Haití y la MINUSTAH

Puede que la salida de las tropas impulse a los haitianos a cortar su dependencia y encarar con mayor entereza su deber en la construcción de su país.

La Misión de las Naciones Unidas para la Estabilización de Haití (MINUSTAH por sus siglas en francés), fue establecida por mandato del Consejo de Seguridad de las Naciones Unidas en respuesta a los disturbios y violencia que siguieron al segundo derrocamiento de Jean Bertrand Aristide en el 2004.

Después de 13 años, el pasado 13 de abril el Consejo de Seguridad de las Naciones Unidas adoptó la resolución 2350 la cual, extendiendo el mandato por un período de 6 meses, estableció el cierre definitivo de la misión para octubre 15 del presente año.

De esta manera culminará lo que ha sido un camino tortuoso, que no ha dejado más que una estela de humillaciones e incógnitas en un país carente de ilusiones.

Este cuerpo de paz, con un personal de 5,000 personas, repartido entre soldados, voluntarios, y oficiales internacionales y locales, posee un presupuesto de US$345 millones anuales, y es encabezada por la trinitense Sandra Honoré, Representante Especial del Secretario General de las Naciones Unidas.

Desde sus inicios, este cuerpo especializado ha recibido crédito por proveer seguridad durante ciclos electorales, entrenar la policía haitiana, y responder en momentos de revueltas que amenazaban con empeorar el caos generalizado. Esto fue percibido en las pasadas elecciones, que dieron testimonio del rol de la misión en mantener el equilibrio entre las fuerzas que se disputan el dominio político de Haití.

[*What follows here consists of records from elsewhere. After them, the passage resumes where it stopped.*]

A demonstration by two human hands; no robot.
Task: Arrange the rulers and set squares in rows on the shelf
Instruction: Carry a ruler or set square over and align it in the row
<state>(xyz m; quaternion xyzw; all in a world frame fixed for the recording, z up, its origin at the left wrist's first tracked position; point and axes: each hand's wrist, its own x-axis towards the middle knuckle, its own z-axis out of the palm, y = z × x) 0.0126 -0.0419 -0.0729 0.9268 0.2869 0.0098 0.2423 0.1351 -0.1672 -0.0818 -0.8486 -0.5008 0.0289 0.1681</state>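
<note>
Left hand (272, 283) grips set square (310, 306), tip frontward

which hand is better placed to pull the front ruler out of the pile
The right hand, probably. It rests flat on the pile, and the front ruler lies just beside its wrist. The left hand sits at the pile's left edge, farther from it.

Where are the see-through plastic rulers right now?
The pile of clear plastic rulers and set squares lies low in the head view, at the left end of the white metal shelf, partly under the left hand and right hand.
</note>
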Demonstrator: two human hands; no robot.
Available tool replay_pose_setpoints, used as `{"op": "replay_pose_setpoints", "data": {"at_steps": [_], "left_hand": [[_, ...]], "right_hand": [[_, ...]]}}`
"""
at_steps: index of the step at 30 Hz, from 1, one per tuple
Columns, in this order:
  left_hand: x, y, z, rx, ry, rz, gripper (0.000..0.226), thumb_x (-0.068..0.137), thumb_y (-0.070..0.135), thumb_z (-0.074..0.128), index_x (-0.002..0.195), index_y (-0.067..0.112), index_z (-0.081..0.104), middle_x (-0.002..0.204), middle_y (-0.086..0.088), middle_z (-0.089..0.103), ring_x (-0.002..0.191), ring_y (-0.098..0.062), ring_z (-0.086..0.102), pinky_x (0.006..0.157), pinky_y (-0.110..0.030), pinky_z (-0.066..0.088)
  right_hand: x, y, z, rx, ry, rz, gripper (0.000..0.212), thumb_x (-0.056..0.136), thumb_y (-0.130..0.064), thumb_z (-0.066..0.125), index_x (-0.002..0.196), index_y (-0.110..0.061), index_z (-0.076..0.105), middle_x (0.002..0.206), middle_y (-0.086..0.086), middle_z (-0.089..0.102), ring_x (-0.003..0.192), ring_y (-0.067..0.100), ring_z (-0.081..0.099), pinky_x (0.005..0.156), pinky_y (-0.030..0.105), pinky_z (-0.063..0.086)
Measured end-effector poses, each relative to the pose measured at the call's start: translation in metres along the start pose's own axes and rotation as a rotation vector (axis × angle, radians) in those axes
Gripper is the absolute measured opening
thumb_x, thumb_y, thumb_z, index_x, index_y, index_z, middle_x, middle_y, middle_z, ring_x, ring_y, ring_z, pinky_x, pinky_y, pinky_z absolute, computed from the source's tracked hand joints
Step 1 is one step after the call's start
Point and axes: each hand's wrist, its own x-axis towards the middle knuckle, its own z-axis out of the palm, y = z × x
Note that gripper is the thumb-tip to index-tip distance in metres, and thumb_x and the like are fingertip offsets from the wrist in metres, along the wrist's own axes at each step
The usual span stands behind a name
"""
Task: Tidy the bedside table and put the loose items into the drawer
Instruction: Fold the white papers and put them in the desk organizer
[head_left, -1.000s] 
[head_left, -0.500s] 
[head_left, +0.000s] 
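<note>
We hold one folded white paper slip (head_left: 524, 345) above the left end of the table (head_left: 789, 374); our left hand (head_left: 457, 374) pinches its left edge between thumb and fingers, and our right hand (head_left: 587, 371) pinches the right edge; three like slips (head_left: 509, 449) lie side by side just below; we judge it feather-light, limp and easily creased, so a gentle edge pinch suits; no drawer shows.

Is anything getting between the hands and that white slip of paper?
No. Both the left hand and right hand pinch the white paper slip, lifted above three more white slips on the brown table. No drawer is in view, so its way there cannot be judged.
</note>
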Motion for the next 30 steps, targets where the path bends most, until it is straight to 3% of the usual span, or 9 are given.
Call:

Sin embargo, no finalizaba el 2004 y ya surgían denuncias sobre abusos sexuales perpetrados por contingentes militares provenientes de Pakistán, Uruguay, Brasil, y otros países.

En un reporte oficial publicado por la ONU, se observó que al menos 134 soldados de Sri Lanka abusaron sexualmente de nueve niños entre 2004 y 2007. Este reporte conllevó a que 114 soldados de ese país fueran devueltos a casa sin pena alguna, y manteniendo su rango y posición en el ejército.

En el 2011, un joven haitiano fue sujeto a una violación en grupo por miembros de un batallón de Uruguay. En este caso, los soldados filmaron la violación con un teléfono celular y la misma fue vista y compartida por millones en las redes sociales sin que ninguno de los implicados haya sido condenado o llevado a juicio.

Hasta hoy se desconoce el número de haitianas cuyos hijos fueron fruto de las extorsiones recibidas. El investigador independiente Mark Snyder situó la cifra en 564, aunque entendemos que, por la naturaleza del crimen, las víctimas pudieran ser más.

Por lo expuesto, queda claro que la MINUSTAH asumió un papel polémico y perverso en la consecución de sus tareas de mantenimiento de paz.

Todo se torna más controversial si consideramos la culpa de los batallones nepaleses en la introducción y propagación del cólera en Haití. Tuvo que ser la Universidad de Yale la que demostrara el innegable tropiezo del cuerpo de paz en introducir una enfermedad que ha acabado con la vida de 10,000 haitianos e infectado a más de 600,000.

Si a esto le agregamos la misteriosa muerte en el 2006 del jefe militar de las fuerzas de paz, teniente general brasileño Urano Bacellar, quien fue encontrado muerto en su apartamento en Puerto Príncipe, y la muerte de un infarto de otro jefe militar, el también brasileño y teniente general Luiz Jaborandy en el 2015, la trayectoria de la MINUSTAH asume un viso catastrófico.

A pesar de las reiteradas denuncias, y el interés de actores locales e internacionales en esclarecer todas estas injusticias, las mismas no solo no han sido correspondidas, sino que han sido objeto de un hipócrita y absoluto silencio aún de parte de aquellas organizaciones que tanto se afanan en denostar a la República Dominicana como país racista y xenófobo.

Puede que la salida de las tropas impulse a los haitianos a cortar su dependencia y encarar con mayor entereza su deber en la construcción de su país. El presidente Jovenel Moïse ha reiterado que esto abre una ventana de oportunidades para el restablecimiento de las Fuerzas Armadas Haitianas, disueltas en 1995.

Lo que sí queda claro es que la ejecución de este mandato de la ONU añadió otro doloroso capítulo en la historia de humillaciones sufridas por los haitianos de manos de la “comunidad internacional”.